Все остальные дома здесь носили печать странной, зловещей разностильности. Был тут и фабричный приземистый корпус, и типовая многоэтажка, и сталинский дом культуры, превращенный в театр, была и добротная кирпичная девятиэтажка, чем-то напоминавшая сталинские, однако строенная, скорее всего, уже после сталинской эпохи и оттого, должно быть, более веселенькая.

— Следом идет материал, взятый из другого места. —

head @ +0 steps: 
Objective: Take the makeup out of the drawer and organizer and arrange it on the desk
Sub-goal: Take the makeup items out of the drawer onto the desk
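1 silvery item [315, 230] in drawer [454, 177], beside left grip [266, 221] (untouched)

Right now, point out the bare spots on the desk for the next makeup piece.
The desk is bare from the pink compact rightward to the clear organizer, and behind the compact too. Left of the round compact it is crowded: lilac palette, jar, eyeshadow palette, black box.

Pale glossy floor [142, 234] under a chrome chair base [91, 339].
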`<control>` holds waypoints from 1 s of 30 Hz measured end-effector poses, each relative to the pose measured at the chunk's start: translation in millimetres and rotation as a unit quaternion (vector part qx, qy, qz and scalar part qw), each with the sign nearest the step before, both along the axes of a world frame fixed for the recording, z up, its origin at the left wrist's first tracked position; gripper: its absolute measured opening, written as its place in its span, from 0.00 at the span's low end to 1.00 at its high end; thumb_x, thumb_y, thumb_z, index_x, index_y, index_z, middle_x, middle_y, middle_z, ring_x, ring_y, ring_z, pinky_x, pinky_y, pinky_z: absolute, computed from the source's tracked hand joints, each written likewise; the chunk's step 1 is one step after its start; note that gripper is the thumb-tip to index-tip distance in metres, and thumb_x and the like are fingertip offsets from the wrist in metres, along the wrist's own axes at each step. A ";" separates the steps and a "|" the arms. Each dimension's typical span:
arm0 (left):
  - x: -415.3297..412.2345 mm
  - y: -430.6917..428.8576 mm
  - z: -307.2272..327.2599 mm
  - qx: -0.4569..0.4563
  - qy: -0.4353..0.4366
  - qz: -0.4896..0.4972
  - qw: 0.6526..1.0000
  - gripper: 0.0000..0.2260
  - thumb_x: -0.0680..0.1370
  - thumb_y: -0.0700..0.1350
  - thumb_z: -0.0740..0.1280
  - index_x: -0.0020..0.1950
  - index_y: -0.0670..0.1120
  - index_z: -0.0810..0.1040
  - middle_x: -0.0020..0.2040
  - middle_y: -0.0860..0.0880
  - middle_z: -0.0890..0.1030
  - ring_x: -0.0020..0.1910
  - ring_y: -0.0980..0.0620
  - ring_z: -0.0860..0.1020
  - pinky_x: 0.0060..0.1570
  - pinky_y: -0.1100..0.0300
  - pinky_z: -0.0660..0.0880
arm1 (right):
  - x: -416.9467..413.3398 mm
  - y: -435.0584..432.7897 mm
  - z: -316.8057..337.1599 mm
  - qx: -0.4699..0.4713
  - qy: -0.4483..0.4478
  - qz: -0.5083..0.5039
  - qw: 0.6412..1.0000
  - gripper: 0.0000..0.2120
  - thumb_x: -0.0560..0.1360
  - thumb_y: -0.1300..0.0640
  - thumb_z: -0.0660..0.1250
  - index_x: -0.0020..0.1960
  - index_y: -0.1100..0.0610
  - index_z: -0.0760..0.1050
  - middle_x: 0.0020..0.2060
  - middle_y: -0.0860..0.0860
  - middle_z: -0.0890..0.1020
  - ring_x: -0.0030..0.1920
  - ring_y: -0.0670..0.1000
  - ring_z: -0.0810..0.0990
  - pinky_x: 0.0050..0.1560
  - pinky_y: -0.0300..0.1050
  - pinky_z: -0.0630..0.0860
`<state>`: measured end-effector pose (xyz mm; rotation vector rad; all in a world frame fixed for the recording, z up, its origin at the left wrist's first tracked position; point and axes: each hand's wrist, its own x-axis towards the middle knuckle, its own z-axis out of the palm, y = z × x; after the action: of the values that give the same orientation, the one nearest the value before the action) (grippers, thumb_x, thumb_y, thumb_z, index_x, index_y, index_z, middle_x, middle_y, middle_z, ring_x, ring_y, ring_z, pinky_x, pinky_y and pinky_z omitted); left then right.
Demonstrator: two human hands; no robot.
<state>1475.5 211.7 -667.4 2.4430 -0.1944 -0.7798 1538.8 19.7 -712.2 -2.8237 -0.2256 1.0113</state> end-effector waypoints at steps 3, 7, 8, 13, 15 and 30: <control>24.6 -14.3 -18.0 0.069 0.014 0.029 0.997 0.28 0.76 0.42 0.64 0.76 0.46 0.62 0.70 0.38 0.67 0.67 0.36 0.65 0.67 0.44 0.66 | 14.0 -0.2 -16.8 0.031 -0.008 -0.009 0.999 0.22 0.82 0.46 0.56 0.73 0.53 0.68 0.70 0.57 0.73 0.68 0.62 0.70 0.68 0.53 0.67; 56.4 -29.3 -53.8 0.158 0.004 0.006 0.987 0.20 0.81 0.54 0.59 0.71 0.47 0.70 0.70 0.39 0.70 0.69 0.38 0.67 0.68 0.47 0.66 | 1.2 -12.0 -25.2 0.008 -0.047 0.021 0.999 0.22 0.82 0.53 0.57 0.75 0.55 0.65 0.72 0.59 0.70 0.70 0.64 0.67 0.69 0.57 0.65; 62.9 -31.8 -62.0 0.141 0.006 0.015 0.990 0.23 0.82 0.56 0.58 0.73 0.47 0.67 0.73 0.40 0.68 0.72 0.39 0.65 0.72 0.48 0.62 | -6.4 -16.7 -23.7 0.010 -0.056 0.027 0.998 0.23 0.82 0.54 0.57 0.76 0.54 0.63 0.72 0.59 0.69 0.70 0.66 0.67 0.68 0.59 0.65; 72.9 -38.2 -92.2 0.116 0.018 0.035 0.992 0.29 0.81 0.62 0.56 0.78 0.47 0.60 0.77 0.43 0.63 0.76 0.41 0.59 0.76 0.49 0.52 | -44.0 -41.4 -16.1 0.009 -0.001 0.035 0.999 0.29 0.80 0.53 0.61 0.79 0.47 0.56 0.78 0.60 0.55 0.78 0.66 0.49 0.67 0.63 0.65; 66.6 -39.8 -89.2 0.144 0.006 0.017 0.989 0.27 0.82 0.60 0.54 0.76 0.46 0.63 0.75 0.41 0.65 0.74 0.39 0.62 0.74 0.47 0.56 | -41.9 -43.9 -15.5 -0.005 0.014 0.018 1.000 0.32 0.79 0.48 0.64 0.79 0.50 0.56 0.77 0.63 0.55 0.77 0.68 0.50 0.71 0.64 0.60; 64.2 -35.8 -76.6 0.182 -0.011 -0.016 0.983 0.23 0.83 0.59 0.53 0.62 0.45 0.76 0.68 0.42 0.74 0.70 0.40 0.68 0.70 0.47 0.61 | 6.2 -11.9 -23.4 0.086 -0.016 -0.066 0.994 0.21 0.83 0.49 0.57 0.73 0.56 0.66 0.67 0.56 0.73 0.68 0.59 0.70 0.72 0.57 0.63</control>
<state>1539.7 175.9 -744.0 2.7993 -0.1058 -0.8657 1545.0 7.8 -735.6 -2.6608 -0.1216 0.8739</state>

Сама прежде незнакомая Томмазо Кампанелла улица была, не в пример Спартаковской площади, вполне уютна и застроена с соблюдением стиля. Жилые дома здесь были хоть и современные, но не безликие. Одна беда – эта улица была не такой уж и длинной, а в конце ее помещалась унылая фабрика, хорошо заметная, с какой части улицы на нее ни взгляни. Неуютное административное здание фабрики, выходившее своим фасадом на улицу, по которой шел Томмазо Кампанелла, было, судя по его архитектурному стилю – конструктивизму, построено в тридцатые годы.
– Голова идет кругом, – продолжал говорить в рацию Томмазо Кампанелла. – Я чувствую, что не в состоянии больше выносить эту муку, но, как это ни странно, я не могу определить сам для себя, что же именно я не могу выносить. Я чувствую, что меня тошнит и мутит от жизни так же, как это бывает с человеком, который выпил вместо вина какого-нибудь жуткого суррогата. Но понятие жизнь вмещает в себя слишком многое. А меня тошнит и мутит так нестерпимо, что мне хочется скорее прекратить эту муку, и для этого важно определить, от чего же именно меня тошнит и мутит. Понимаешь ты это, Вася?! Мне хочется определить для себя причину более точно, чем просто жизнь. И теперь, когда я думаю над тем, в чем же эта более точная причина, я тут же вновь возвращаюсь к мысли о том, что меня тошнит и мутит от района, в котором находится наш «Хорин», – от Лефортово. Мне хочется сделать что-нибудь… Что угодно, лишь бы избавиться от жуткой муки! Самым простым было бы сбежать отсюда…
Друг курсанта Вася, который до этого слушал, не перебивая Томмазо Кампанелла, теперь воскликнул:
– О нет, Томмазо Кампанелла, не оставляй нас, не оставляй Лефортово!.. Ведь, быть может, ты ошибаешься, когда полагаешь, что тебя тошнит и мутит именно от Лефортово?! Конечно, ошибаешься! Ведь и учительница, руководительница хориновской группы детей, говорила тебе об этом, и ты тогда полностью с ней согласился!
Томмазо Кампанелла взял и выключил рацию. Ему стало неинтересно слушать друга курсанта Васю. Он смутно понимал, что ведь других людей – тех что, как и он сейчас, идут по этой улице, – тоже должно, как и его, мутить. Ведь даже если предположить, что он и эти воображаемые другие люди сильно различаются, то даже и в таком случае различие не могло быть настолько велико, чтобы для других людей улица, мрачный, тоскливый антураж проходил незамеченным, в то время как Томмазо Кампанелла так от него мучается. Да что же они, эти другие люди, в конце концов, хорошим что ли Лефортово считают?!. Или (этот вариант казался Томмазо Кампанелла еще ужасней, невероятней): неужели другие люди вообще не считают Лефортово достойным особенного внимания?! Просто не считают достойным особенного внимания и все?!